Like every equity and diversity issue, institutional racism is a structural problem of the dominant culture which enables and benefits from it. Conscious or unconscious racial bias, bigotry and prejudice depends on cultural privilege and entitlement. As bystanders, we are all responsible for calling out racism. Decolonising the racial hegemonies in our minds and culture should not be seen as something being done, heroically, by one group for another, but as a historical corrective that levels the playing field. Anti-racism training, which must form the core of this work, needs to demystify the false, founding narratives of white Australia and national identity which disavow the violence of the colonial interface and the experiences of racism of non-white Australian immigrants.
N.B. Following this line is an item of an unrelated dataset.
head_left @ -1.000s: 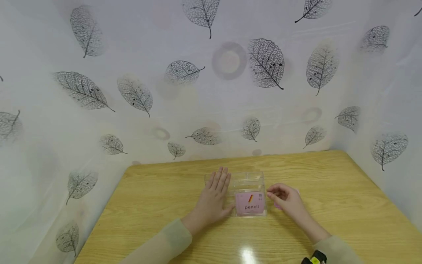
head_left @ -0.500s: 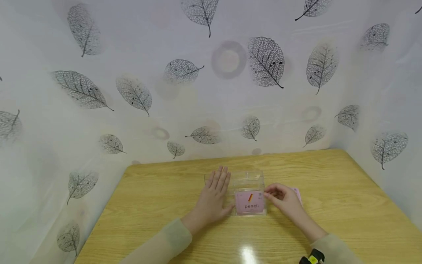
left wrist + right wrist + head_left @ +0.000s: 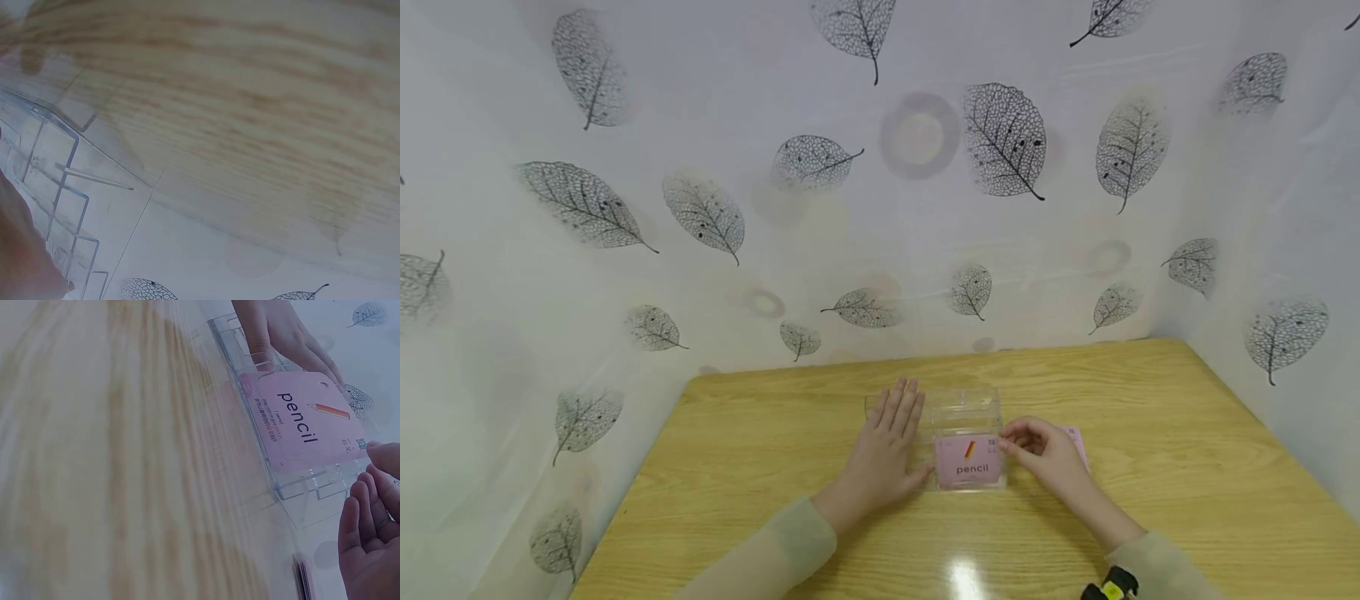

Changing what one sees is particularly relevant in the arts where the representation of reality is core business. Unconscious bias in statements from decision-makers to which I have been both privy and at the receiving end that – to take just a few examples – CALD Australian artists do not ‘bring in a crowd’ or that any success we may enjoy is due to a prevaling ‘ethnic commodity fetishism/favouritism’ is no less offensive or ghettoising for being contradictory. In light of this, Diversity Arts Australia’s recently-released report, Shifting the Balance: Cultural Diversity within the Australian Arts, Screen and Creative Sectors (August 2019), should also be obligatory reading. It found that CALD Australians (39 per cent of the population) were under-represented across every leadership role, in every cultural sector and organisational type and (due to access, not participation-levels) CALD Australians were nine times less likely than their non-CALD counterparts to occupy cultural leadership roles.

The unfinished work of multiculturalism, which this is, cannot be simply left up to the market or corporations – though they may lead by example and leverage power to influence government. Ultimately, like Reconciliation and Constitutional Recognition of Indigenous people, or having a Bill of Rights to protect all Australian citizens and those who seek asylum, diversity and inclusion are measures of the strength and quality of our democracy – and of particular urgency in these neo-colonial times.


An excerpt of this essay was due to be read at an event celebrating multicultural literature organised by Mascara Literary Review for Harmony Day at Stanton Library, North Sydney, on 19 March, 2020.